### TASK GOAL:
A verbatim reproduction of the lines below, from the line containing "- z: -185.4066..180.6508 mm" through the line containing "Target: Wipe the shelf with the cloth", both ends included, is the whole required output.

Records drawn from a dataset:
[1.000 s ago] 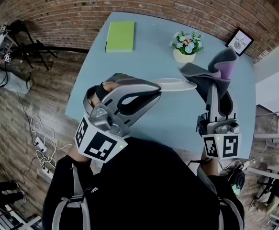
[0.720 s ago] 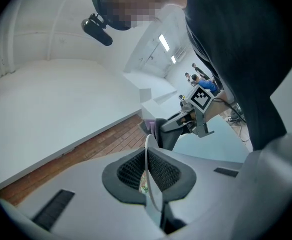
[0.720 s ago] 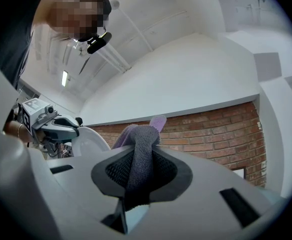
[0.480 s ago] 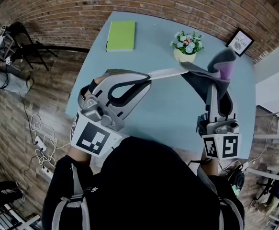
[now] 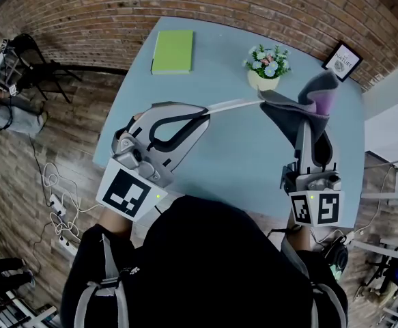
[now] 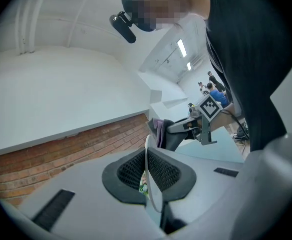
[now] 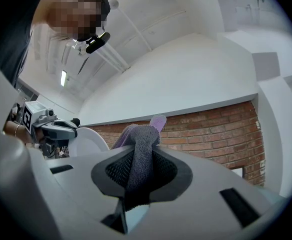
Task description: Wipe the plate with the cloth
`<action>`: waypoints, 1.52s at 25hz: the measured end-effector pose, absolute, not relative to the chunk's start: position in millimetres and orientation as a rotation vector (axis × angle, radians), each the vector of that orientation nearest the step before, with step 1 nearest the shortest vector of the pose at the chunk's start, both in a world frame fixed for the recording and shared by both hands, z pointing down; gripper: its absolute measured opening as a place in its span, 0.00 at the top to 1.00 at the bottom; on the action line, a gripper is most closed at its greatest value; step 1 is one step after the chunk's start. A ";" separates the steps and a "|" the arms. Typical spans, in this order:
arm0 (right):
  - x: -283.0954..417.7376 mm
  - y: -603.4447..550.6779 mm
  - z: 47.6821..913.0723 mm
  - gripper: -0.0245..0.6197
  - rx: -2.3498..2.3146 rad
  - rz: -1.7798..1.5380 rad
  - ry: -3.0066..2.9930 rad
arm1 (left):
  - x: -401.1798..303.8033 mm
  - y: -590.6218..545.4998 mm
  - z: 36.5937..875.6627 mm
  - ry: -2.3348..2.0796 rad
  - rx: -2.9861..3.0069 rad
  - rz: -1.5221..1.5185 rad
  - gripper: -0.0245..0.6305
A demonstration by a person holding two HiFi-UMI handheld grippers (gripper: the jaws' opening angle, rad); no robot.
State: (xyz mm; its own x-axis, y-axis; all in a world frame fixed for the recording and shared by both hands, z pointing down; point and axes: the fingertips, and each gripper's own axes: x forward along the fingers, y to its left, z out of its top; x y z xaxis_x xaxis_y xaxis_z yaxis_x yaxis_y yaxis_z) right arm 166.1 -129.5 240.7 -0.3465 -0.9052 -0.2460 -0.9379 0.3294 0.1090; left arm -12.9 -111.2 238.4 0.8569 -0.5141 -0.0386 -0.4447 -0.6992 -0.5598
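Plate [image 5: 234,104] now tilted edge-on; white, touching cloth [image 5: 291,109].

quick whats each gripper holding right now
Left gripper: jaws closed on the rim of the plate.
Right gripper: jaws closed on the cloth.

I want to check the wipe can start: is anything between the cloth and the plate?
Nothing visible. The left gripper holds the plate edge-on above the table, and the cloth in the right gripper appears to meet its far rim.
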 end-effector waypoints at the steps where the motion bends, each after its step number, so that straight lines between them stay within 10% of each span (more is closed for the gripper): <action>1: 167.5 -130.1 241.6 0.87 -1.712 0.349 2.441 | -13.7 -111.7 238.7 0.698 -2.468 -0.155 0.93; 38: 151.2 -134.8 292.9 0.87 -1.739 0.190 2.543 | -24.3 -134.3 318.9 0.885 -2.892 -0.081 0.93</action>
State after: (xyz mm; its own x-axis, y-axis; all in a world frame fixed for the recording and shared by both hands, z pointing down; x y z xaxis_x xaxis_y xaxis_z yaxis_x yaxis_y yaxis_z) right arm 151.2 -134.8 292.9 -0.3640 -0.9244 -0.1143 -0.9311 0.3579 0.0702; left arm -24.3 -134.3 318.9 0.8278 -0.5607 0.0169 -0.5545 -0.8225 -0.1264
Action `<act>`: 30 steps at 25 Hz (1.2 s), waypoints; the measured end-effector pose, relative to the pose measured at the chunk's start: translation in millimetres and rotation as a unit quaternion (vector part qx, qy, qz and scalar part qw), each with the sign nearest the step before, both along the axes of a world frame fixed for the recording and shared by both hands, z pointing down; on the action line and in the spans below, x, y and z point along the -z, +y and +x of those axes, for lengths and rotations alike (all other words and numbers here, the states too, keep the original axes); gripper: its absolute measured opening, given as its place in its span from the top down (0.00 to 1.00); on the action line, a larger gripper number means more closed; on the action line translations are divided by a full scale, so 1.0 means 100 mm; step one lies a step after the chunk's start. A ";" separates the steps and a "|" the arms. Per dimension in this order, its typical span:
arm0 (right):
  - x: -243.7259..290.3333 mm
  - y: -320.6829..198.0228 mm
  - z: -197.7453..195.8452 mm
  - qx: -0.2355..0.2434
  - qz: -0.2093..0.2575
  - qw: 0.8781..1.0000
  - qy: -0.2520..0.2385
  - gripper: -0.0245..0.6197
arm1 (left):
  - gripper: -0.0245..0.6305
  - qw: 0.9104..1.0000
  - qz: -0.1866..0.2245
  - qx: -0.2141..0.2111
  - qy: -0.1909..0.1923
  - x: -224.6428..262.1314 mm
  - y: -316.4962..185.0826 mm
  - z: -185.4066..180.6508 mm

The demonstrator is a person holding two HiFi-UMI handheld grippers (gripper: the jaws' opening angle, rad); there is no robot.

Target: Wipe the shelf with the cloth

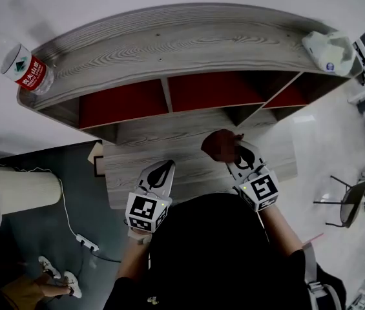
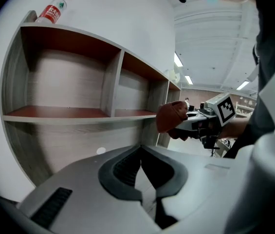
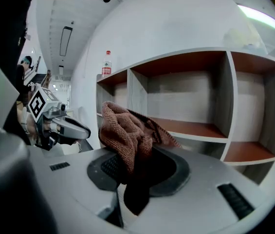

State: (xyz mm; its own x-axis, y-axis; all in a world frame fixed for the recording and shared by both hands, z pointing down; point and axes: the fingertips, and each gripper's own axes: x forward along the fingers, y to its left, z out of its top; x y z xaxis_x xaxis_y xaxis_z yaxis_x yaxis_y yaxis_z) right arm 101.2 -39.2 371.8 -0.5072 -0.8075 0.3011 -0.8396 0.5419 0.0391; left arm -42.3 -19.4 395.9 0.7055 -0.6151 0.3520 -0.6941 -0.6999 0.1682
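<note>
Shelf [image 1: 169,50]: one unit, grey wood grain, with a curved top board and red-lined insides. In the head view we count three openings in its top row, split by two uprights. It stands against a white wall.

On the floor to the left we note one white cylinder [image 1: 27,189] lying on a dark mat.

Grippers: two, both held in front of the shelf and below its top row. The left gripper [image 1: 165,166] sits lower and to the left. In its own view its jaws meet at the tips, and we see nothing between them. The right gripper [image 1: 234,152] sits higher and nearer the shelf. Its jaws are clamped on the cloth, which hides the tips.

On the shelf top we count two things, well apart. One clear plastic bottle [image 1: 17,63] with a red cap and a red label stands at the left end. One white crumpled packet [image 1: 329,51] lies at the right end.

Cloth [image 1: 218,146]: one, brown and knitted. It is bunched above the right gripper's jaws, with a dark tail hanging down between them. It is level with the front edge of the middle board, near the right upright. We cannot tell whether it touches the wood.

Smallest item: one white power strip [image 1: 86,242] on the mat, with one thin white cable.
</note>
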 end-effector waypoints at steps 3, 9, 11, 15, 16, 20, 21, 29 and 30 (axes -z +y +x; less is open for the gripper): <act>0.08 -0.01 0.01 -0.008 0.002 1.000 -0.012 0.82 | 0.95 1.000 0.021 -0.001 0.011 0.14 -0.02 0.00; 0.23 -0.05 -0.03 -0.013 0.010 1.000 -0.025 0.82 | 0.95 0.998 0.049 -0.004 0.031 0.34 -0.03 0.03; 0.27 -0.06 -0.04 -0.013 0.020 0.999 -0.023 0.82 | 0.95 0.998 0.051 -0.004 0.033 0.36 -0.03 0.04; 0.22 -0.03 -0.05 -0.001 0.017 1.000 -0.019 0.82 | 0.95 0.998 0.050 -0.001 0.036 0.36 -0.03 0.04; 0.23 -0.04 -0.05 -0.004 0.015 1.000 -0.023 0.82 | 0.95 0.998 0.049 -0.001 0.036 0.36 -0.03 0.04; 0.25 -0.05 -0.03 -0.019 0.006 0.999 -0.036 0.82 | 0.95 0.998 0.046 -0.007 0.039 0.36 -0.03 0.07; 0.23 -0.05 -0.03 -0.020 0.004 0.999 -0.036 0.82 | 0.95 0.998 0.046 -0.007 0.040 0.36 -0.03 0.07; 0.18 -0.02 0.01 -0.030 -0.005 0.999 -0.040 0.82 | 0.95 0.998 0.041 -0.006 0.041 0.34 -0.02 0.06; 0.17 -0.02 0.01 -0.029 -0.006 0.999 -0.039 0.82 | 0.95 0.998 0.039 -0.003 0.040 0.33 -0.03 0.04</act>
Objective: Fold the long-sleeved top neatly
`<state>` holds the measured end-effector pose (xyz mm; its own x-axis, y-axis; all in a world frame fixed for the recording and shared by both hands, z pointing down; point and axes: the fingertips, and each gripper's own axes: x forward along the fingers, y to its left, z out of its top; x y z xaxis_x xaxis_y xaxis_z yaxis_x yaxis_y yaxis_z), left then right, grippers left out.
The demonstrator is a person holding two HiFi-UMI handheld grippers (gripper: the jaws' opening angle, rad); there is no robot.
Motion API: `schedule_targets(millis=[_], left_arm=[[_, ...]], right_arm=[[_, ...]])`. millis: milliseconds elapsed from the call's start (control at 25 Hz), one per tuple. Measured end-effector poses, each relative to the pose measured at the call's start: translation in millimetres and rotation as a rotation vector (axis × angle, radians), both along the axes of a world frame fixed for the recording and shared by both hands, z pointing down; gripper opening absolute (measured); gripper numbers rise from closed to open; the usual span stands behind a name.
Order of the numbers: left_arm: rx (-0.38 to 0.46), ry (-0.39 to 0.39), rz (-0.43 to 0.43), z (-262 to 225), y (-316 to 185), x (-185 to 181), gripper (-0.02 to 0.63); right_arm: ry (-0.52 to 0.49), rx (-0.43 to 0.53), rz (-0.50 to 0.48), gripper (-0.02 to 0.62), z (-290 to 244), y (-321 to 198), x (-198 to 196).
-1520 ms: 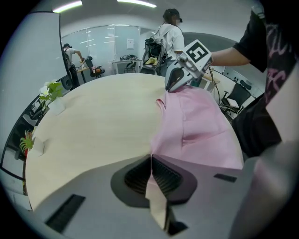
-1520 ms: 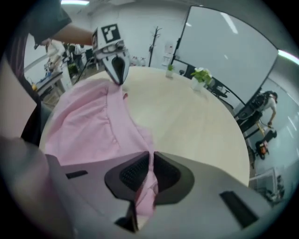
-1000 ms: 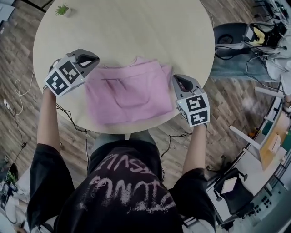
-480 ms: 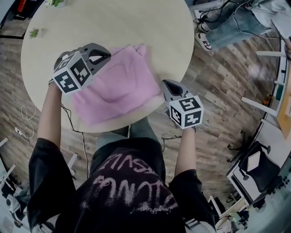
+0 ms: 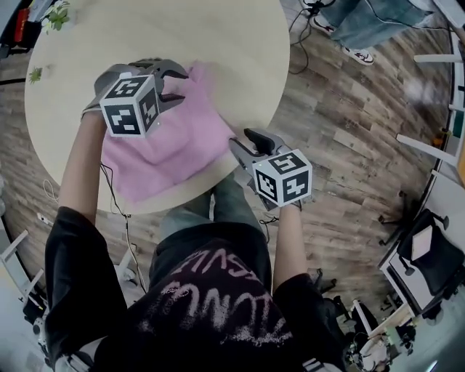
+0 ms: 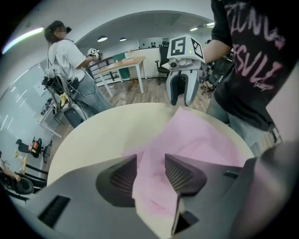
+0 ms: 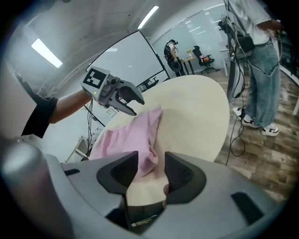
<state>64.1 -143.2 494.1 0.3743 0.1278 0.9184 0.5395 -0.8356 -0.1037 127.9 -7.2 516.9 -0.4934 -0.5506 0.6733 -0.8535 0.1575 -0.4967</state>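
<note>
A round, pale wooden table (image 5: 218, 43) stands on a wood-plank floor (image 5: 349, 116) in an open office. The person wearing the camera leans over it with both forearms stretched forward. The left gripper (image 5: 176, 86) points steeply down at the tabletop. Its jaws have just been opening and stand apart, with a fold of the pink long-sleeved top (image 5: 167, 160) lying loose between them. The right gripper (image 5: 242, 139) tilts down at the near table edge. Its jaws have also just been opening and are spread, the top's edge reaching in between them unpinched. The folded top lies flat under and between both grippers. A small potted plant (image 5: 57, 13) sits beyond the left gripper. Another person (image 6: 70, 60) stands well beyond the table.
</note>
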Motion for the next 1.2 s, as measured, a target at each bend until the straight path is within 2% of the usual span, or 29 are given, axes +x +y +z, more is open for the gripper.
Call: schedule_targets(millis=[80, 240, 400, 520, 640, 720, 800, 840, 960, 1080, 1200], left_arm=[[0.008, -0.028, 0.024, 6.7, -3.8, 8.3, 0.219], [0.003, -0.103, 0.07, 22.7, -4.3, 14.7, 0.239], [0.027, -0.167, 0.093, 43.4, -9.4, 23.3, 0.293], [0.013, -0.197, 0.097, 56.9, -9.8, 26.9, 0.297], [-0.046, -0.24, 0.087, 64.9, -6.6, 24.6, 0.288], [-0.098, -0.282, 0.075, 67.1, -4.6, 23.1, 0.26], [-0.132, -0.314, 0.076, 67.1, -1.8, 22.4, 0.22], [-0.14, -0.323, 0.082, 66.7, -0.4, 22.3, 0.197], [-0.133, -0.306, 0.092, 62.7, 0.2, 21.5, 0.135], [-0.094, -0.237, 0.089, 50.8, -2.9, 23.4, 0.083], [-0.056, -0.155, 0.085, 31.7, -3.6, 27.0, 0.065]], right_arm=[[-0.034, -0.007, -0.008, 0.19, 1.5, -1.1, 1.7], [-0.085, -0.033, -0.054, 0.199, 9.1, -2.8, -8.7], [-0.041, -0.052, -0.112, 0.197, 21.2, -8.1, -18.4], [-0.031, -0.073, -0.134, 0.18, 27.9, -9.7, -28.4], [-0.013, -0.098, -0.124, 0.148, 33.8, -10.9, -32.8], [0.005, -0.105, -0.115, 0.115, 36.6, -11.8, -33.7], [0.025, -0.106, -0.099, 0.053, 38.7, -12.0, -32.1], [0.031, -0.103, -0.089, 0.045, 38.7, -12.8, -30.2], [0.054, -0.086, -0.067, 0.037, 34.7, -14.2, -23.8], [0.086, -0.072, -0.044, 0.035, 28.0, -11.5, -17.3], [0.136, -0.047, 0.006, 0.034, 16.3, -9.5, -6.9]])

### ANSWER TO THIS PROBLEM:
  - z: -185.4066..180.6508 mm

The demonstrator is a person holding two HiFi-UMI handheld grippers (gripper: the jaws' opening angle, rad); there is no robot.

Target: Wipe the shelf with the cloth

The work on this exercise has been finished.